For our next entry in the category of "weird licensed D&D products," I present you with an AD&D beach towel – which is helpfully labeled as such, just in case you're not sure of its purpose. Based on the information at this blog (which also has photos of other beach towel designs), this product was released in 1982. Until I stumbled across that blog, I don't think I'd ever seen one of these before. 

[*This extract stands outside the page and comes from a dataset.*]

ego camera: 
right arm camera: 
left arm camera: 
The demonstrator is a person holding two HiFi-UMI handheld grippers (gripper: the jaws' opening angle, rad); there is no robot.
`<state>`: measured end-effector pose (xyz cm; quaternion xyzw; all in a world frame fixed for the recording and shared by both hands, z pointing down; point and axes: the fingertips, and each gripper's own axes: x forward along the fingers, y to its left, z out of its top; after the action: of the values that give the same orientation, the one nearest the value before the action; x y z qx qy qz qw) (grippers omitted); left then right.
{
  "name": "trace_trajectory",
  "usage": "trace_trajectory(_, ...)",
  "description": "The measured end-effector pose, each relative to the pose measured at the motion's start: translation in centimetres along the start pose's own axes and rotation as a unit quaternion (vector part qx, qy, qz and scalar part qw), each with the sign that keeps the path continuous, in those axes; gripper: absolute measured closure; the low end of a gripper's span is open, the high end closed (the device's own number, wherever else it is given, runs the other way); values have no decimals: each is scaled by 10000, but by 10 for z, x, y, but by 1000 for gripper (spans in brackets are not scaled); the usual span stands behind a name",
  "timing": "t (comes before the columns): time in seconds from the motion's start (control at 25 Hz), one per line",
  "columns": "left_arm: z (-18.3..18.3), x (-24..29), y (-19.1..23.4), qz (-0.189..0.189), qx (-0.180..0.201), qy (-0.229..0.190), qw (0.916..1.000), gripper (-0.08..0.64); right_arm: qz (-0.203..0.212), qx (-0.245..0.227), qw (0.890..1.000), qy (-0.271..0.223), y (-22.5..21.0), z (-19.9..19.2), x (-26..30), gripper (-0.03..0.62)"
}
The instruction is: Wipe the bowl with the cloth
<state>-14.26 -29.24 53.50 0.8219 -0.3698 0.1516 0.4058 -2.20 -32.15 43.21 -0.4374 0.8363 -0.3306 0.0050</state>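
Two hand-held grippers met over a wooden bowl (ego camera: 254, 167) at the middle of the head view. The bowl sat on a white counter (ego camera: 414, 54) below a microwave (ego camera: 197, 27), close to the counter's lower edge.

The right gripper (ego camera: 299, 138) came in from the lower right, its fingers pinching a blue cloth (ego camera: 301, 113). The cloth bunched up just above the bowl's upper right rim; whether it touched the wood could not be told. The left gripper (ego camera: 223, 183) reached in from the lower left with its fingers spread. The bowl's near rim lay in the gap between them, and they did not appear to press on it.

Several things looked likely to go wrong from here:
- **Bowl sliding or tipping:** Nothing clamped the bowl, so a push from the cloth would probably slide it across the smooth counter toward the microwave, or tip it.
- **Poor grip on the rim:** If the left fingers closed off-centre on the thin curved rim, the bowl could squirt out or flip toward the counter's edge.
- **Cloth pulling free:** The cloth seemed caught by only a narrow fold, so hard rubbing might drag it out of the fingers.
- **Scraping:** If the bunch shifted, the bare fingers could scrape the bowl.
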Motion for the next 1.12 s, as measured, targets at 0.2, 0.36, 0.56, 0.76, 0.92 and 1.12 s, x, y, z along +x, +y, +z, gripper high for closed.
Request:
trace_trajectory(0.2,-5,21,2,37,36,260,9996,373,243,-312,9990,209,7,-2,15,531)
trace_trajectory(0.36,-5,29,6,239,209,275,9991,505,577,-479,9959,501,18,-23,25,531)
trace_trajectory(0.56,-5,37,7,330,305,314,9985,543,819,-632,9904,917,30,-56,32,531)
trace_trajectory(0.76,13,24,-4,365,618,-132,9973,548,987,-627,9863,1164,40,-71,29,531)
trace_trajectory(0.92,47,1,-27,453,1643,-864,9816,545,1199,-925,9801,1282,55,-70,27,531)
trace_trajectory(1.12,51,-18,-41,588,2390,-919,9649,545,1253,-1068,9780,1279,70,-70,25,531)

Perhaps surprisingly, I see nothing objectionable about this. Sure, it's kitschy, but that's par for the course when it comes to beach towels. The art looks very similar to that of the late David C. Sutherland III. Compare the blue dragon here with the illustration in the Monster Manual. The knight, with his historical armor, holds a lot of appeal to me, but I am a huge fan of what I've called "the extraordinary ordinary" style of fantasy art. As I say above, I never saw one of these when they were released, but, if I had, I might have considered buying it. Heck, I might buy one now.


  1. Yeah, that definitely seems to be a Sutherland drawing. For 1982 that’s a little surprising - something by TSR’s “new hotness” Timothy Truman or Jeff Easley would have been more likely - but also kind of cool. It gets a lot of flak (and sometimes it’s merited) but for the most part I like Sutherland’s art. It’s also kind of cool and surprising that as far as I know that’s an original piece of art, not something that was recycled from an earlier product. It makes me wonder if, for whatever reason, this design was done 2 or 3 years earlier and it just took until 1982 for the towel to make it into production.

    1. Along with Trampier, Sutherland is the artist who most strongly comes to mind when I imagine the "look" of D&D. Technically, he had many flaws, but I love his illustrations nonetheless.